La montaña es lo desconocido para muchos chilenos. Es una relación distante, cuando peruanos, bolivianos, ecuatorianos y colombianos la habitan, recorren, y es parte de su territorio. Incluso en Argentina, sin tradición local, ir a la montaña es un rito iniciático obligatorio, tanto como ir un día a la costa para conocer el mar.
Nosotros tenemos una tradición de miles de años, rica en símbolos. En la cosmovisión mapuche-pikunche, la montaña era el lugar de la vida, del luminoso fuego; tal como lo indica el sol que, poderoso, de ahí emerge cada día. Era lo opuesto del océano, donde se hunden los astros, donde viajan los espíritus de quienes mueren a la espera de la quietud eterna.
La montaña, en esa tradición, era lugar de vida en un sentido simbólico pero también real; el enfermo se acercaba a ella en busca de yerbas medicinales, de aguas termales saludables, de vertientes de agua pura. Incluso, así se acercaba a los espíritus de los antepasados, sus protectores.
La montaña era un lugar de sanación; física y espiritual.
Los incas, pueblo de montaña, nacido en las alturas, trajeron su propio imaginario; de un habitar en línea con los puntos desde donde emerge el sol en los solsticios. Junto con identificar esos puntos, también reconocieron las más altas cumbres en cada latitud. En el valle del Mapocho fue El Plomo la montaña tutelar, y la establecieron como santuario.
Guardia armados impedían el paso, solo podían entrar las procesiones en las fechas rituales o, en caso de catástrofe, una peregrinación liderada por los sacerdotes.
Avanzaban a lo largo de un camino incaico cuyo nombre lo recuerda, Apoquindo, en quecha Apu kintu, “Ramilletes de flores para la Montaña tutelar”. A lo largo de su trazado las iban recogiendo, para entregarlas como tributo a la soberbia cumbre andina.
Los conquistadores españoles, sin altas montañas en sus tierras de origen, aquí las padecieron como dificultad para desplazarse en la América del Sur; más que un lugar, las vieron como una frontera, un límite entre territorios.
La ruta a El Plomo, trazada por los incas, obtuvo un nombre nuevo: Camino de las minas. No dejaron de buscar, el oro, la plata y el cobre, persistiendo en vetas ya iniciadas por los incas o en otras nuevas. Sus catastros y exploraciones mineralógicas entregaron otra mirada a la cordillera.

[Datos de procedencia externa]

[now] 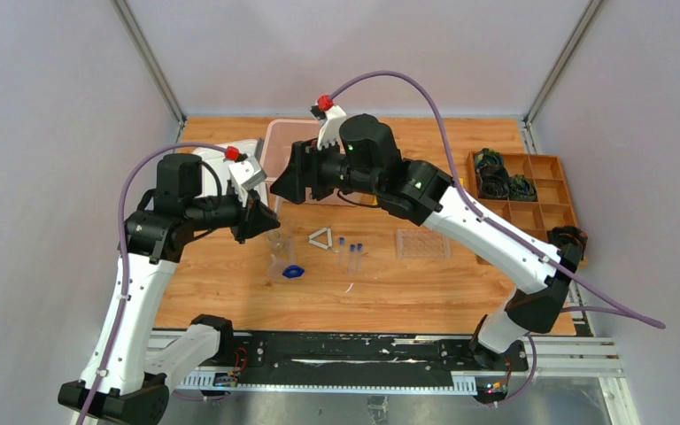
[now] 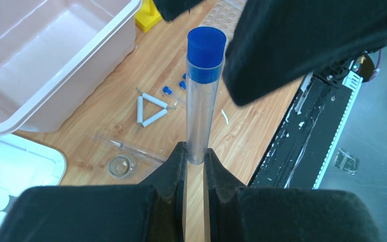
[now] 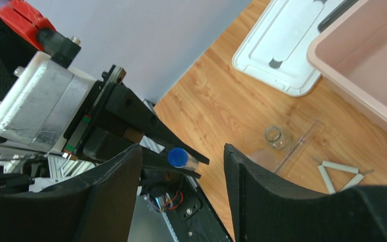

Tuvieron que llegar los artistas, poetas y pintores especialmente,ya en la República, para que las montañas se transformaran en un referente; José Victorino Lastarria, padre de la primera generación literaria, la de 1842, la inauguró junto al Mapocho y de cara a la montaña.
También la primera generación artística, hacia el Centenario de 1910, se aleja de Europa y el Atlántico y se orienta a los Andes y el Pacifico. Pedro Prado, su fundador, asciende a los Andes en busca de aire puro, de paisajes poderosos, para oír ahí las voces de esta tierra, las del Chile profundo. A media montaña, con el valle a sus pies y la Cordillera de la Costa en lontananza, sus ojos pudieron abrirse al horizonte dilatado del gran océano. La montaña le permitió elevarse sobre los afanes cotidianos, para vivir sus mayores epifanías allá en las alturas.
Por entonces, al llegar europeos con tradición de montañas altas - especialmente de los Alpes,- comienzan los ascensos deportivos de alta montaña, que inauguran el andinismo y el esquí locales.
Quienes los guiaron, eran los herederos de las rutas arcaicas, los conocedores de los refugios naturales y los pastos de las veranadas, las vertientes y las lagunas; los arrieros.
Desde que los hombres arcaicos recorrieran los pasos, por ser cazadores ancestrales de guanacos en las alturas, siempre hubo seres solitarios, aislados, recorriendo la montaña. Las ciudades no los veían, pero ahí estaban ellos, referentes para los viajeros y los pirquineros.
Algunos también en busca de tesoros de los incas, cuyos entierros eran en la montaña y con ajuares a veces valiosos. Fue el caso de la llamada “Momia de El Plomo”, hallazgo de tres arrieros locales, Guillermo Chacón Carrasco, Luis Ríos Barrueto y Jaime Ríos Abarca.
Los primeros andinistas nunca lo olvidaron. Porque fueron arrieros sus guías, los que cortaban leña y la subían en sus mulas, los que encendían las fogatas, los que narraban historias en torno al fuego hasta que el cielo se llenaba de estrellas.
Hasta hoy existen arrieros que organizan subidas. Siguen siendo los conocedores de la montaña, para excursiones por el día o ascensos con acampadas para quienes aspiran a llegar a lo alto del Provincia, del Altar, el Paloma e incluso El Plomo, cuyas cumbre se eleva más allá de las nubes.